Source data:
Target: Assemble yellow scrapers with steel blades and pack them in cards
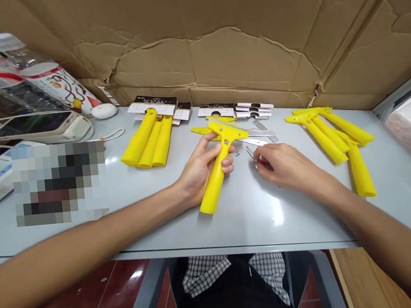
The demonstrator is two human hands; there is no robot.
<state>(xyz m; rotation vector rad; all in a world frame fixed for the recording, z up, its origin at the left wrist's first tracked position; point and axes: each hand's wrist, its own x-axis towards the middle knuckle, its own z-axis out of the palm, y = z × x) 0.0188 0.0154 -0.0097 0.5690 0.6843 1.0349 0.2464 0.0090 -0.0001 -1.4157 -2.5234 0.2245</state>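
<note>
My left hand point(206, 166) is closed around a yellow plastic scraper point(213, 187), its wide head pointing away from me and its handle toward me. A metal blade edge shows along the head, with a screw near its left end. My right hand point(281, 164) is closed in a pinch on a thin metal tool that looks like a small screwdriver point(250, 152); most of it is hidden by my fingers. Small screws point(237, 153) lie on the table between my hands. Behind the held scraper lie flat metal blades point(266, 132) and a yellow scraper head piece point(199, 131).
Yellow scrapers with cards point(143, 140) lie at the left back. Several yellow scraper handles point(328, 138) are piled at right. Folded cards point(254, 109) rest against the cardboard wall point(218, 57). Bottles point(51, 76), a phone point(33, 126) and a white case point(104, 111) stand far left.
</note>
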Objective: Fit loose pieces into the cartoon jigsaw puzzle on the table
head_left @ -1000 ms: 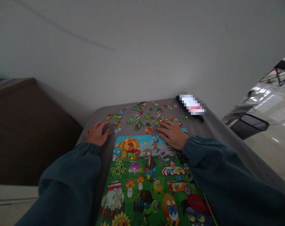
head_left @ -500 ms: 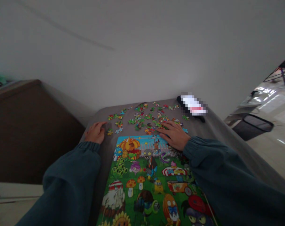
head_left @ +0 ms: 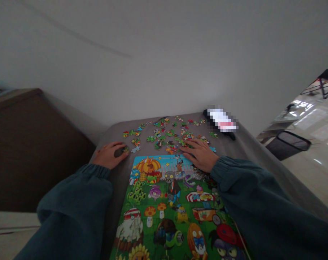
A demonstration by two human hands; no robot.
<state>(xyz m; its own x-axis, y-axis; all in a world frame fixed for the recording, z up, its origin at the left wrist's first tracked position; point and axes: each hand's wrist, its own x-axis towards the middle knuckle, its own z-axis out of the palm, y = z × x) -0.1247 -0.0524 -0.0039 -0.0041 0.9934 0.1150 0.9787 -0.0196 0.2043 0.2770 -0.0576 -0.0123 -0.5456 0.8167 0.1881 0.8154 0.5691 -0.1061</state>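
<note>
My left hand (head_left: 111,154) rests at the left side of the cloth-covered table, its thumb and index finger closed round the edges of a small yellow-green puzzle piece (head_left: 125,149). A light blue puzzle piece (head_left: 135,149) lies just to its right. My right hand (head_left: 201,154) lies flat with fingers stretched out, its fingertips by the loose puzzle pieces (head_left: 170,148) and its palm over the upper right of a colourful picture sheet (head_left: 164,202). That sheet shows cartoon plants and zombies. Whatever lies under the right palm is hidden.
Several more loose pieces (head_left: 161,135) are spread across the far part of the grey cloth (head_left: 142,124). A phone with a blurred screen (head_left: 222,121) rests on a black stand at the back right. A wall (head_left: 164,72) rises behind, and a brown panel (head_left: 36,151) stands on the left.
My left hand has moved right and its thumb and index finger have come round the yellow-green piece. My right hand stays nearly in place. The view has shifted slightly.
</note>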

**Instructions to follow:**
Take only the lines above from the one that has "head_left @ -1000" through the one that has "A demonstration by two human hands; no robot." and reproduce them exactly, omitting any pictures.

**Exercise result:**
head_left @ -1000 ms: 
head_left @ -500 ms: 
head_left @ +0 ms: 
A demonstration by two human hands; no robot.

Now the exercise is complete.